WORK REQUIRED - Restate each entry shown beneath this instruction, keeping its wording intact.

--- START ---

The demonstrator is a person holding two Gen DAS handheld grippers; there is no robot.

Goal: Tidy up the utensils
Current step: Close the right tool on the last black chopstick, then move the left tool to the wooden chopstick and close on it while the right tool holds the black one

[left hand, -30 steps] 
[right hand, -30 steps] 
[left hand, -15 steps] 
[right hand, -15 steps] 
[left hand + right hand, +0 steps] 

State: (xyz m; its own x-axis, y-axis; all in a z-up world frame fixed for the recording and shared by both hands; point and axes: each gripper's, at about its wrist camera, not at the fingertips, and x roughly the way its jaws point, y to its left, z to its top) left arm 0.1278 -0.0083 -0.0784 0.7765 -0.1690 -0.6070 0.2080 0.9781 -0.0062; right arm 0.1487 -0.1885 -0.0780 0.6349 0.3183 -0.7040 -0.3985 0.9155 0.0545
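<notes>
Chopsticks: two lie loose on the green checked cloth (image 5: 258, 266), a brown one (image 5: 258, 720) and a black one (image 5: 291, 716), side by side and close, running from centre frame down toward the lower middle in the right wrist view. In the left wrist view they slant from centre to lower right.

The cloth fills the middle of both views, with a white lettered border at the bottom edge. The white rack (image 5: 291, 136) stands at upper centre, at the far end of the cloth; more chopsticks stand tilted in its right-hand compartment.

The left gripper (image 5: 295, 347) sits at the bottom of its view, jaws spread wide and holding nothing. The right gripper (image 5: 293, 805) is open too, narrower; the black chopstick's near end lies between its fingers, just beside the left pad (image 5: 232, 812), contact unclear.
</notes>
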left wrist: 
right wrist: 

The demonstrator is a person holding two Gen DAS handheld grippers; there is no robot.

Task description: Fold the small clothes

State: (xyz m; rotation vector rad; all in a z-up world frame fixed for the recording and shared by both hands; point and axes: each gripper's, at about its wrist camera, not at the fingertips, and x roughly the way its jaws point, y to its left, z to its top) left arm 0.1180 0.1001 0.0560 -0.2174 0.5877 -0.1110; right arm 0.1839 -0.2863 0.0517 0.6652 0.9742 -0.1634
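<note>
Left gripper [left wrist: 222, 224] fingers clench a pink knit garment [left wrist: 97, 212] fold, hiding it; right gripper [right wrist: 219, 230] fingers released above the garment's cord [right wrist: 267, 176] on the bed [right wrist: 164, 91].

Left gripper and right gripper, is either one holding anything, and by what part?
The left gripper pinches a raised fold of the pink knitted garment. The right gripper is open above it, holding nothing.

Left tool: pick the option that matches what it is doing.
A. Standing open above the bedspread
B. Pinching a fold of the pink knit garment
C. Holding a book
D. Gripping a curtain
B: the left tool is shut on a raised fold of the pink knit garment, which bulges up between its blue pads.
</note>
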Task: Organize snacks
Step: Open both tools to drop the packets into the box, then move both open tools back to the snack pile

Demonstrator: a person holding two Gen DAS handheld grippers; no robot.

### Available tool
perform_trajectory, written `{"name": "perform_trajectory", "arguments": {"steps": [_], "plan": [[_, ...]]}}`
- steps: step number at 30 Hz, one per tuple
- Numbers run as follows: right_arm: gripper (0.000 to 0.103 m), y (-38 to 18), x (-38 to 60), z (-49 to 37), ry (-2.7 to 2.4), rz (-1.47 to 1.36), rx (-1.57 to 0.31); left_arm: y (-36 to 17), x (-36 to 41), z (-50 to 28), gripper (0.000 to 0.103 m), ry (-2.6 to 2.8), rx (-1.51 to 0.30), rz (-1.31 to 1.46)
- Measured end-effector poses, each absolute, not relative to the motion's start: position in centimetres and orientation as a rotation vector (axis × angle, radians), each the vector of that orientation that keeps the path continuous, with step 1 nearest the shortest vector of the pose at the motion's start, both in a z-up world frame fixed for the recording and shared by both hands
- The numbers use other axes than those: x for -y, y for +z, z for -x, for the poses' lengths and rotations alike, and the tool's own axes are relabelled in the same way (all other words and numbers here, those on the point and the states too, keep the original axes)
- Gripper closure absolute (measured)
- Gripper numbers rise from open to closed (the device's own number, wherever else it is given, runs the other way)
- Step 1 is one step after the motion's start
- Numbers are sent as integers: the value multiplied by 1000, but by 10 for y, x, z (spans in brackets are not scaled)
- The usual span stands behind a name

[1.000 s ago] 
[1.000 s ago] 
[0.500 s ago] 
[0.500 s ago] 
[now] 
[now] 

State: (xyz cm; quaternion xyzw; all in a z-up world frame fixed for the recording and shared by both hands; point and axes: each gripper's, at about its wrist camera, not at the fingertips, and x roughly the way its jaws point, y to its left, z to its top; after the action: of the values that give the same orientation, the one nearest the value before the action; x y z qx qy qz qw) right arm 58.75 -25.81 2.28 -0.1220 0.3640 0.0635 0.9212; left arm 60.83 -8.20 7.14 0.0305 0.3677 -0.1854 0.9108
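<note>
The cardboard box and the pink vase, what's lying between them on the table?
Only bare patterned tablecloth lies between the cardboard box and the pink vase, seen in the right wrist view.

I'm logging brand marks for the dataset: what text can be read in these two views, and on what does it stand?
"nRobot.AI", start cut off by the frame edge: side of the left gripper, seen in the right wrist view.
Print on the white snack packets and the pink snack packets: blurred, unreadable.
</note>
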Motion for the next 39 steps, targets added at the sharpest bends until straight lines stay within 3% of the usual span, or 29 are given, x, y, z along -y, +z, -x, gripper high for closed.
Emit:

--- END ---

EXERCISE ANSWER -
The demonstrator is a person holding two Gen DAS handheld grippers; there is no robot.

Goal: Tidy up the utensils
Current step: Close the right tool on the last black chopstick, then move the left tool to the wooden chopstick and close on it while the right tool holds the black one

[left hand, -30 steps] 
[right hand, -30 steps] 
[left hand, -15 steps] 
[right hand, -15 steps] 
[left hand + right hand, +0 steps] 

State: (xyz m; its own x-axis, y-axis; all in a z-up world frame fixed for the recording and shared by both hands; point and axes: each gripper's, at about its wrist camera, not at the fingertips, and x roughly the way its jaws point, y to its left, z to its top) left arm 0.1278 -0.0083 -0.0784 0.7765 -0.1690 -0.6070 0.2080 0.9781 -0.0062; right arm 0.1487 -0.1885 -0.0780 0.6349 0.3183 -0.7040 -0.3985 0.9155 0.0545
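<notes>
Chopsticks: two lie loose on the green checked cloth (image 5: 258, 266), a brown one (image 5: 258, 720) and a black one (image 5: 291, 716), side by side and close, running from centre frame down toward the lower middle in the right wrist view. In the left wrist view they slant from centre to lower right.

The cloth fills the middle of both views, with a white lettered border at the bottom edge. The white rack (image 5: 291, 136) stands at upper centre, at the far end of the cloth; more chopsticks stand tilted in its right-hand compartment.

The left gripper (image 5: 295, 347) sits at the bottom of its view, jaws spread wide and holding nothing. The right gripper (image 5: 293, 805) is open too, narrower; the black chopstick's near end lies between its fingers, just beside the left pad (image 5: 232, 812), contact unclear.
</notes>
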left wrist: 
right wrist: 

The demonstrator is a person holding two Gen DAS handheld grippers; there is no robot.

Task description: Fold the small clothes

State: (xyz m; rotation vector rad; all in a z-up world frame fixed for the recording and shared by both hands; point and axes: each gripper's, at about its wrist camera, not at the fingertips, and x roughly the way its jaws point, y to its left, z to its top) left arm 0.1180 0.1001 0.0560 -0.2174 0.5877 -0.1110; right arm 0.1839 -0.2863 0.0517 0.6652 0.9742 -0.1634
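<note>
Left gripper [left wrist: 222, 224] fingers clench a pink knit garment [left wrist: 97, 212] fold, hiding it; right gripper [right wrist: 219, 230] fingers released above the garment's cord [right wrist: 267, 176] on the bed [right wrist: 164, 91].

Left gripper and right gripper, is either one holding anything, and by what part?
The left gripper pinches a raised fold of the pink knitted garment. The right gripper is open above it, holding nothing.

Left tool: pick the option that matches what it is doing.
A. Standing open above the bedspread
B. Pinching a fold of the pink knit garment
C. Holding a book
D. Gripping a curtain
B: the left tool is shut on a raised fold of the pink knit garment, which bulges up between its blue pads.
</note>
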Task: Organize snacks
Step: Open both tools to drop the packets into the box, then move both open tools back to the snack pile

Demonstrator: a person holding two Gen DAS handheld grippers; no robot.

### Available tool
perform_trajectory, written `{"name": "perform_trajectory", "arguments": {"steps": [_], "plan": [[_, ...]]}}`
- steps: step number at 30 Hz, one per tuple
- Numbers run as follows: right_arm: gripper (0.000 to 0.103 m), y (-38 to 18), x (-38 to 60), z (-49 to 37), ry (-2.7 to 2.4), rz (-1.47 to 1.36), rx (-1.57 to 0.31); left_arm: y (-36 to 17), x (-36 to 41), z (-50 to 28), gripper (0.000 to 0.103 m), ry (-2.6 to 2.8), rx (-1.51 to 0.30), rz (-1.31 to 1.46)
- Measured end-effector poses, each absolute, not relative to the motion's start: position in centimetres and orientation as a rotation vector (axis × angle, radians), each the vector of that orientation that keeps the path continuous, with step 1 nearest the shortest vector of the pose at the motion's start, both in a z-up world frame fixed for the recording and shared by both hands
- The numbers use other axes than those: x for -y, y for +z, z for -x, for the poses' lengths and rotations alike, and the tool's own axes are relabelled in the same way (all other words and numbers here, those on the point and the states too, keep the original axes)
- Gripper closure absolute (measured)
- Gripper numbers rise from open to closed (the device's own number, wherever else it is given, runs the other way)
- Step 1 is one step after the motion's start
- Numbers are sent as integers: the value multiplied by 1000, but by 10 for y, x, z (spans in brackets are not scaled)
- The usual span stands behind a name

[1.000 s ago] 
[1.000 s ago] 
[0.500 s ago] 
[0.500 s ago] 
[now] 
[now] 

State: (xyz cm; quaternion xyzw; all in a z-up world frame fixed for the recording and shared by both hands; point and axes: each gripper's, at about its wrist camera, not at the fingertips, and x roughly the way its jaws point, y to its left, z to its top; after the action: of the values that give the same orientation, the one nearest the value before the action; x y z qx qy qz qw) right arm 58.75 -25.81 2.28 -0.1220 0.3640 0.0635 0.9212; left arm 60.83 -8.20 7.14 0.0305 0.3677 -0.1854 0.9108
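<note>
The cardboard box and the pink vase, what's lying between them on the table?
Only bare patterned tablecloth lies between the cardboard box and the pink vase, seen in the right wrist view.

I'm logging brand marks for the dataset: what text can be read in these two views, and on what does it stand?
"nRobot.AI", start cut off by the frame edge: side of the left gripper, seen in the right wrist view.
Print on the white snack packets and the pink snack packets: blurred, unreadable.
</note>
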Motion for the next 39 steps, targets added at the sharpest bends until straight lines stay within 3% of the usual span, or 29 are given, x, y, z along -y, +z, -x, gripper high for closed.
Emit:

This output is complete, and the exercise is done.